### WORK REQUIRED
Look through the entries below and count the lines that contain "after". Reply with that number only.
*** Begin section ***
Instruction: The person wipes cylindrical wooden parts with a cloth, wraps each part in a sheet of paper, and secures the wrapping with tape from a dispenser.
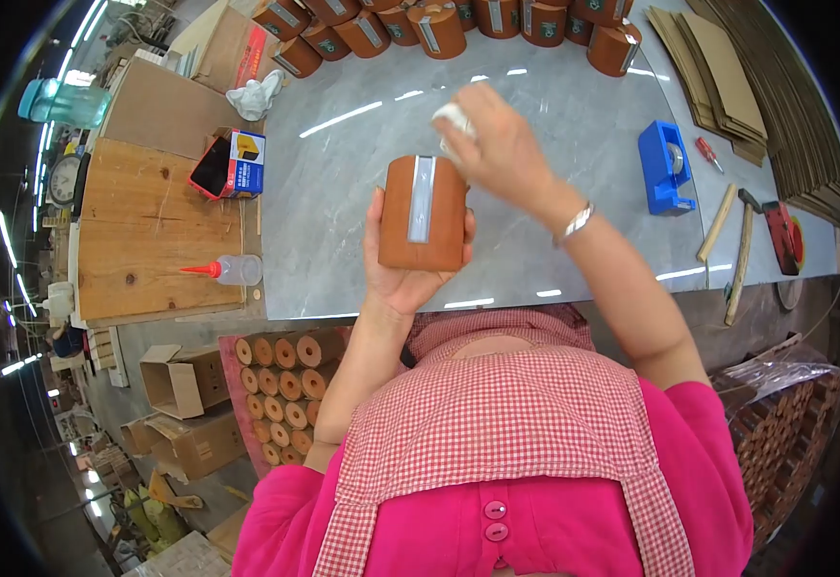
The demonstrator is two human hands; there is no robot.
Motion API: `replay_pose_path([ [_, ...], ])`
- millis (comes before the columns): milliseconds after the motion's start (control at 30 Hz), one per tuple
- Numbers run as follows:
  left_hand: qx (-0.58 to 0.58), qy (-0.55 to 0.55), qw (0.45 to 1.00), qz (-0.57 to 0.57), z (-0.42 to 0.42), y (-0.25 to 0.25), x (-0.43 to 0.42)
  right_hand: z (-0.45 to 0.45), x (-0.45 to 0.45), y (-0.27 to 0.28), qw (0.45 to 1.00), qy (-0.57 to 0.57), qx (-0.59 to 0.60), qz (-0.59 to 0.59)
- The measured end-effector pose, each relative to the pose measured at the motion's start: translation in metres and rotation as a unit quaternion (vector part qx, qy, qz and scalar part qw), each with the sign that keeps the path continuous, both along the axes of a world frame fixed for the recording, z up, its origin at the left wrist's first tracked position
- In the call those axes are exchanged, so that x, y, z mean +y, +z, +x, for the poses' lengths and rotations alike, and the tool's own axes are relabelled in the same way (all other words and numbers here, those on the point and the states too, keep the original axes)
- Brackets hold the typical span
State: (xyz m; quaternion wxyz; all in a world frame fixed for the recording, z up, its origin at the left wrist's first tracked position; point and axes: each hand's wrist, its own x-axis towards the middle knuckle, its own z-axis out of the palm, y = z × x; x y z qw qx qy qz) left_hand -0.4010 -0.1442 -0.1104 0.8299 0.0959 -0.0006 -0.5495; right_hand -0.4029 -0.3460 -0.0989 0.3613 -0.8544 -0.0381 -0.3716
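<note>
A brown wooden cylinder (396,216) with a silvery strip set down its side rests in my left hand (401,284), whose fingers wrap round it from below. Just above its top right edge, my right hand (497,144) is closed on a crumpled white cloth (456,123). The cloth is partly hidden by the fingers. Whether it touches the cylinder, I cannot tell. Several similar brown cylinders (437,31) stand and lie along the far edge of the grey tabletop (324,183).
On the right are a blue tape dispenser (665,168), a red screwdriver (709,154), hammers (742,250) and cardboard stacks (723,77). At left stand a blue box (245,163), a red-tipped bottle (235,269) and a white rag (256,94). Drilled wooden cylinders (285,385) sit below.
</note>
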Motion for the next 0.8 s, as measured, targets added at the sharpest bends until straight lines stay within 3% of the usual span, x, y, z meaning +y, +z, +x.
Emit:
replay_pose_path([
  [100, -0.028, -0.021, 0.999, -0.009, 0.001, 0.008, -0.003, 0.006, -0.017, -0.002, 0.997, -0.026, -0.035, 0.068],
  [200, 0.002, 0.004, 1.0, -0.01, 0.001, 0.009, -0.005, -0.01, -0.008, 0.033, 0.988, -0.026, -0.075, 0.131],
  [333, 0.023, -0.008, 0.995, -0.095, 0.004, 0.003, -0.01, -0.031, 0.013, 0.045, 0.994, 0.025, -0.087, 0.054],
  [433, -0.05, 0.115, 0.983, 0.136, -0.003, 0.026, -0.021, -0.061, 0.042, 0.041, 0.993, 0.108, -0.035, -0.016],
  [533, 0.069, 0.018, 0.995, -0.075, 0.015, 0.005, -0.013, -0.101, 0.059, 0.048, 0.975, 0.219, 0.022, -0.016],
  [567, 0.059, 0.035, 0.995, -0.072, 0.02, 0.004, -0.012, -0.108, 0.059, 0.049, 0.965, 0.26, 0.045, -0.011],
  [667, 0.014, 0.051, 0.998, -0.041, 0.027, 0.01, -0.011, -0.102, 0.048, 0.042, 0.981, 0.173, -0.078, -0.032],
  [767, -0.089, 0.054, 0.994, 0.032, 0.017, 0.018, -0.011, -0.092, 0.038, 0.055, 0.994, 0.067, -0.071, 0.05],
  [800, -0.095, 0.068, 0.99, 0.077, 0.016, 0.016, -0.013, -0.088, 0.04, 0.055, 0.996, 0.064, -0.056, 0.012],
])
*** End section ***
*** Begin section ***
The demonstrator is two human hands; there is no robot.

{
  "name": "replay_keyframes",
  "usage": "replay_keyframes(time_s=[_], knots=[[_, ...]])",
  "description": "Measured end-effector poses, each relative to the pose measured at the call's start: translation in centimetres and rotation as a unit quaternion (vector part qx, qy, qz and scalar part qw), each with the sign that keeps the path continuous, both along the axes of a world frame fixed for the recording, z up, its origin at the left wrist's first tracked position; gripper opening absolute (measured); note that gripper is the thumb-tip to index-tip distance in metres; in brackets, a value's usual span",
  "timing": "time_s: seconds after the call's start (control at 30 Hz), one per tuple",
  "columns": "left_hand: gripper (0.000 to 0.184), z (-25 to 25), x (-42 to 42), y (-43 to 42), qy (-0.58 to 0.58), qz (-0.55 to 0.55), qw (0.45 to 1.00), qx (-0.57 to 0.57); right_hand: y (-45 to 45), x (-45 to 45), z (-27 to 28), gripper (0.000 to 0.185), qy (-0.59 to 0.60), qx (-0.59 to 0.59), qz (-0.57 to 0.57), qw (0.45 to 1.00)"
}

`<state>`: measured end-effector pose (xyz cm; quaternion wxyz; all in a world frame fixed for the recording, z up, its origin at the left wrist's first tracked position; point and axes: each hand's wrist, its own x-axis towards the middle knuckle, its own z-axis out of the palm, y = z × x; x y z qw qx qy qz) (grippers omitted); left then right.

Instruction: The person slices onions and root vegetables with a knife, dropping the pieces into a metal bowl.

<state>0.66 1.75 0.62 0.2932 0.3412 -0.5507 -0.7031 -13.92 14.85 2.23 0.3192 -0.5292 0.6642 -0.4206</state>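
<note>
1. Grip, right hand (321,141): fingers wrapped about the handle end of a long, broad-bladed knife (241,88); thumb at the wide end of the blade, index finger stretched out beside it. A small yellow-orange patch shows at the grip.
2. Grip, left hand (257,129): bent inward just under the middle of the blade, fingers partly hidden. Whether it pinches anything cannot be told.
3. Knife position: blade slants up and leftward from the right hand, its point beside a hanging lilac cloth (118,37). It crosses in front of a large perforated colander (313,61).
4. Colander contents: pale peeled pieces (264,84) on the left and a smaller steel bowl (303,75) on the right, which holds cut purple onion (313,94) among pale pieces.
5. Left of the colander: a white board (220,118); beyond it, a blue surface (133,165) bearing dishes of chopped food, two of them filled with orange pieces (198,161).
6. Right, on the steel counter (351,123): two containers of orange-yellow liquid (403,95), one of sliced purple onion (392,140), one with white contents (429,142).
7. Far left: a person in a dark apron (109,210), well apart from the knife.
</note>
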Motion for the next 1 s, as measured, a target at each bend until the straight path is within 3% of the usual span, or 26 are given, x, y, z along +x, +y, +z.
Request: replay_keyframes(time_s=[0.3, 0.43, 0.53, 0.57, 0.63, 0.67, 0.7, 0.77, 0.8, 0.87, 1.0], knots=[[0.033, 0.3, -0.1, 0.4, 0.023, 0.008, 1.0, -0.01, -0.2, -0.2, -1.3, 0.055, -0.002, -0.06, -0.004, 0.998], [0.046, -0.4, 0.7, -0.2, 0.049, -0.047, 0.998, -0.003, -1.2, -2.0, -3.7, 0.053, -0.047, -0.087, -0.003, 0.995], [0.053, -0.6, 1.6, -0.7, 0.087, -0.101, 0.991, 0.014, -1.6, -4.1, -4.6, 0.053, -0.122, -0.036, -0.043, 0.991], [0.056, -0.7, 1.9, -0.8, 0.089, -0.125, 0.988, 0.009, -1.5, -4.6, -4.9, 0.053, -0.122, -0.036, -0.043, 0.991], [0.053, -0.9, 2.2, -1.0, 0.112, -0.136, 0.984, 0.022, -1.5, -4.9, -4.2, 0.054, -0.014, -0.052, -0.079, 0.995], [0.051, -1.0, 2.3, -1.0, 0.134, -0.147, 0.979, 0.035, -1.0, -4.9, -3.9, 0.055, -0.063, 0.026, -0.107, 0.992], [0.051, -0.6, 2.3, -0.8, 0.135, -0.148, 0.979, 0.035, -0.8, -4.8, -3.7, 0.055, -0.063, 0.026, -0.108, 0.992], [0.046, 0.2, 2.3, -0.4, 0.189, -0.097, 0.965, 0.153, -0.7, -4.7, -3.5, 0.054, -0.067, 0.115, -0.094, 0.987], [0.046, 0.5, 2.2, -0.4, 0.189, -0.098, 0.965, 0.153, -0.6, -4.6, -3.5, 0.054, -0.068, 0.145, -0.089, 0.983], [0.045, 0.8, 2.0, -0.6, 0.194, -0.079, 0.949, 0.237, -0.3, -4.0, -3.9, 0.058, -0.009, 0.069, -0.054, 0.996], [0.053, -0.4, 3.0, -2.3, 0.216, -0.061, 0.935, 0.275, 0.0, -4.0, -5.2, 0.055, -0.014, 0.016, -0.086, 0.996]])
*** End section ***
### YOUR SOLUTION
2